I don’t know if it’s my age, or the age of my children, but I can’t muster much enthusiasm for the gift-giving side of Christmas this year. No one in this house suffers from a lack of necessities or even small luxuries. Sure, a new sweater might be nice, and I have a book in mind for each one, as I always do. Usually when the children ask, I can give them a short list of things I might like to have myself. I have loved to open little presents in my stocking, and I’ve been known to say it’s not what they give me but the idea they are thinking of me that really matters.
But this year is different, and for the past few weeks, I’ve had a sense there is something else I want this Christmas, though I could not have told you what it might be.
It’s possible I feel differently because I *am* different this year. My head is clearer. I have a better since of who I am then I ever have before. When I find myself in a situation where my buttons are in danger of being pushed, I’m learning how to take a breath and wait to see how things turn out instead of arriving at the conclusion far ahead of the reality.

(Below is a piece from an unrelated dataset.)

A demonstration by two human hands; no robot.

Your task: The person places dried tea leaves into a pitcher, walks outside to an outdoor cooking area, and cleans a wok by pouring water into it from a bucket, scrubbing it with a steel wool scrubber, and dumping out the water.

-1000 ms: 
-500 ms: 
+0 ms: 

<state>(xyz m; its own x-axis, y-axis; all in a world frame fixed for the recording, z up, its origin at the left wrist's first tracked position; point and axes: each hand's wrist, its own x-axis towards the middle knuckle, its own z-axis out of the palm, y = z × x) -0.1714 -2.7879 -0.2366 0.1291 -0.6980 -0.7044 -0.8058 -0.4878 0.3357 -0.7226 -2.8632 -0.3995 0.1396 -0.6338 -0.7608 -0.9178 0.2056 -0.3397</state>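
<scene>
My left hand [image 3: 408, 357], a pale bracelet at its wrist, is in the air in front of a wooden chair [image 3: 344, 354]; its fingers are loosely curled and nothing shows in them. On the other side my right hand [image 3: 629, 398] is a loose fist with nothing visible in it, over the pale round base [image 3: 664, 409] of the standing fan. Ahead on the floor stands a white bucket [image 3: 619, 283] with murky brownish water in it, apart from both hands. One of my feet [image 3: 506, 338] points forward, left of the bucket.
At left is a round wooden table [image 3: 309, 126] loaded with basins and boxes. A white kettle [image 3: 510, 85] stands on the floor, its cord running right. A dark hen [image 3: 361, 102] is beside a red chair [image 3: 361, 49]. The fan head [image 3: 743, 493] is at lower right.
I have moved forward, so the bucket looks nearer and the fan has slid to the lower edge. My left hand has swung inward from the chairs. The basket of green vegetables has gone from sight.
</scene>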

I knew that already, of course, in my sane mind, but some part of me still craved the excitement of giving and receiving gifts that were just right.
This year, I wanted something else. But what?

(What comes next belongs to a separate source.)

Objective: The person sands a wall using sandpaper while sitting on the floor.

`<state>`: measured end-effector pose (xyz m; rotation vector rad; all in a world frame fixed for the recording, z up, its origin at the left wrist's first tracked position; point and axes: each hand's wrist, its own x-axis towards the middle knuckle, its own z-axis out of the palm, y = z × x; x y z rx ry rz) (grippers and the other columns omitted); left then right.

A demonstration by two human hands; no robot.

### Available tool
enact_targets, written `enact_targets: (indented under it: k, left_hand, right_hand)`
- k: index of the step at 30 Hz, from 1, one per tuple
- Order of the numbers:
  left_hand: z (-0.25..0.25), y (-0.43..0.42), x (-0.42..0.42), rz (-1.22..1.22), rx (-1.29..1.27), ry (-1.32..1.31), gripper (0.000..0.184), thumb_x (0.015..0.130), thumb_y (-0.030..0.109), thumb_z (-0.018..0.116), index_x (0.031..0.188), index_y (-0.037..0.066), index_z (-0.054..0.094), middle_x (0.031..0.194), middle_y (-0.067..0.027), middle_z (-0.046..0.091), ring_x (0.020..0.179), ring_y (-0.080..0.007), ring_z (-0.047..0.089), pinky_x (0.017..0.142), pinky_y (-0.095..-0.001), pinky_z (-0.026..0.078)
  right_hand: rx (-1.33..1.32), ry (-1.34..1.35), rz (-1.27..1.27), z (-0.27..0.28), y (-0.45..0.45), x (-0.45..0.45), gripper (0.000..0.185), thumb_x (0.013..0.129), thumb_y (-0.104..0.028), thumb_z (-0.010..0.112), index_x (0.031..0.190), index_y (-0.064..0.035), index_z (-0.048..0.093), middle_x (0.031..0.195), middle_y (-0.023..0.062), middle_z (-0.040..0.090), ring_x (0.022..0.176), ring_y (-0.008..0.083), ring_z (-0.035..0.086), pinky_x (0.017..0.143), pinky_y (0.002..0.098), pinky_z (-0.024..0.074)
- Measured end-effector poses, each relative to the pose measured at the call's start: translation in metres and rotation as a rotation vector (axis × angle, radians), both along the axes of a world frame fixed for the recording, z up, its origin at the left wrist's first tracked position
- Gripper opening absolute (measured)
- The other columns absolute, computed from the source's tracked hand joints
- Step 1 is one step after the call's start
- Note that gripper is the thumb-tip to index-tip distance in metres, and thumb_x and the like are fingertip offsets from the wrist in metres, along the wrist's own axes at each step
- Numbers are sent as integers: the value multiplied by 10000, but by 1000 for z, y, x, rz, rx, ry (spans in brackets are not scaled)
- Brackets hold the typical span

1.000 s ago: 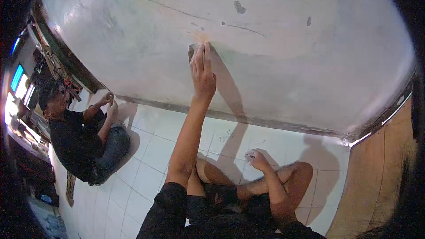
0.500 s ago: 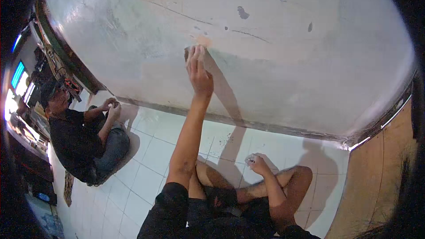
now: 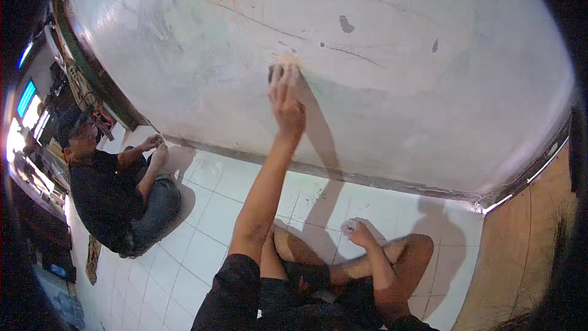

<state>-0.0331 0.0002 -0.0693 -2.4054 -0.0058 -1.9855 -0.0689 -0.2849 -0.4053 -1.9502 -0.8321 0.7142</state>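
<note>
My left hand [image 3: 285,95] is stretched up to the wall [image 3: 404,116], its dusty fingers pressing a dark piece that looks like sandpaper [image 3: 272,75] against the surface. Most of that piece is hidden under the fingers. Just above the fingertips is an orange-tinted patch [image 3: 288,59], with dark scratches and grey chipped spots [image 3: 346,24] farther up. My right hand [image 3: 357,232] rests low by my bent leg, over the floor. Its fingers are curled and whitened with dust; whatever they hold, if anything, cannot be made out.
Another person [image 3: 116,190] sits on the left by the wall, hands together around something small. White floor tiles [image 3: 208,208] stretch below the wall, with dark crumbs [image 3: 318,195] scattered near its base. A wooden panel [image 3: 520,227] stands at the right. Clutter and bright windows lie far left.
My left hand has shifted slightly along the wall with the dark piece, and the view has moved a little. My right hand stays by the leg, its fingers turned slightly.
</note>
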Motion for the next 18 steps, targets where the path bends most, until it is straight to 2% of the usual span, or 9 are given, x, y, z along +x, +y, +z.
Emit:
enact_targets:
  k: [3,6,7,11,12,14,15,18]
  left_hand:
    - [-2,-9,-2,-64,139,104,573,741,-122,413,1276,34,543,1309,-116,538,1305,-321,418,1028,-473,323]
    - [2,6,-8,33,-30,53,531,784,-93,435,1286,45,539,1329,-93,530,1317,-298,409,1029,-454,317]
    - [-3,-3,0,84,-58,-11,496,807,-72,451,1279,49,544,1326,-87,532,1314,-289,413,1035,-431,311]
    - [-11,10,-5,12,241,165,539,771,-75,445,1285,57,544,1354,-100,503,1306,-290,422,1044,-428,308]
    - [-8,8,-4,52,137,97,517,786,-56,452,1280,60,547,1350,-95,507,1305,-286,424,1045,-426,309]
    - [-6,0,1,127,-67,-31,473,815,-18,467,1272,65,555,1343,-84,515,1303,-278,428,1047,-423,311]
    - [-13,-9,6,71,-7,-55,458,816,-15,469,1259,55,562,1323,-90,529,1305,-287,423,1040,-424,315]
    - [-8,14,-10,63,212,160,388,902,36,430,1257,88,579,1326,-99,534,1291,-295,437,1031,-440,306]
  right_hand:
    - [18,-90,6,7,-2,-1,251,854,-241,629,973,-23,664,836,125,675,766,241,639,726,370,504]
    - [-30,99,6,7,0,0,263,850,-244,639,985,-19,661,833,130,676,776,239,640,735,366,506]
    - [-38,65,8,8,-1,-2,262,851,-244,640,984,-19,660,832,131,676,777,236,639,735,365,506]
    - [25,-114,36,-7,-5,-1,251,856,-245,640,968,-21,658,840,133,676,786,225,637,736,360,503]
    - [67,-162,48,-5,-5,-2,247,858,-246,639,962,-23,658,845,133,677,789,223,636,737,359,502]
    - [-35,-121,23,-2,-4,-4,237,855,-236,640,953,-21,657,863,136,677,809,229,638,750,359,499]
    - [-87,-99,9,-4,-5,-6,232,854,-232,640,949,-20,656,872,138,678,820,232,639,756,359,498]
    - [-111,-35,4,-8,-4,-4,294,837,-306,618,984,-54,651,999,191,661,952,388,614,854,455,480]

It’s an emotional season, and I never know just what will strike me.
In the car the other day, I listened to the King’s College recording, "Noel: Christmas at King’s," which is odd and gorgeous and as over-sized as the delay between the organ and the choir as the notes of "Hark! the Herald Angels Sing" roll out of pipes and throats.
It almost amused me, until it caused me to gasp.
I was in the parking lot of the grocery store when I heard the words that spun my head, and there could be no more ordinary, human place, a store near both the poor and the not-so-poor of City By the Sea, a place where some of the more diverse elements of our modestly diverse small city shop together for their everyday needs.
And in that ordinary place, I listened as if for the first time to these extraordinary words:
Veiled in flesh the Godhead see:
hail, the incarnate Deity,
Those are the fancy-pants words, the ones that always leave me wondering what the people in the pews on Christmas Eve think they are singing about, if they even pay attention. But wait for it, here comes the part that stunned me.
pleased as man with man to dwell,
Jesus, our Emmanuel.
And for the first time in years, I didn’t get hung up on the exclusively male language for humankind, because I heard the word "pleased" instead.
God was "pleased" to live among us in Jesus.
I can hardly take it in, but I do believe it was exactly what I wanted, and needed, for Christmas.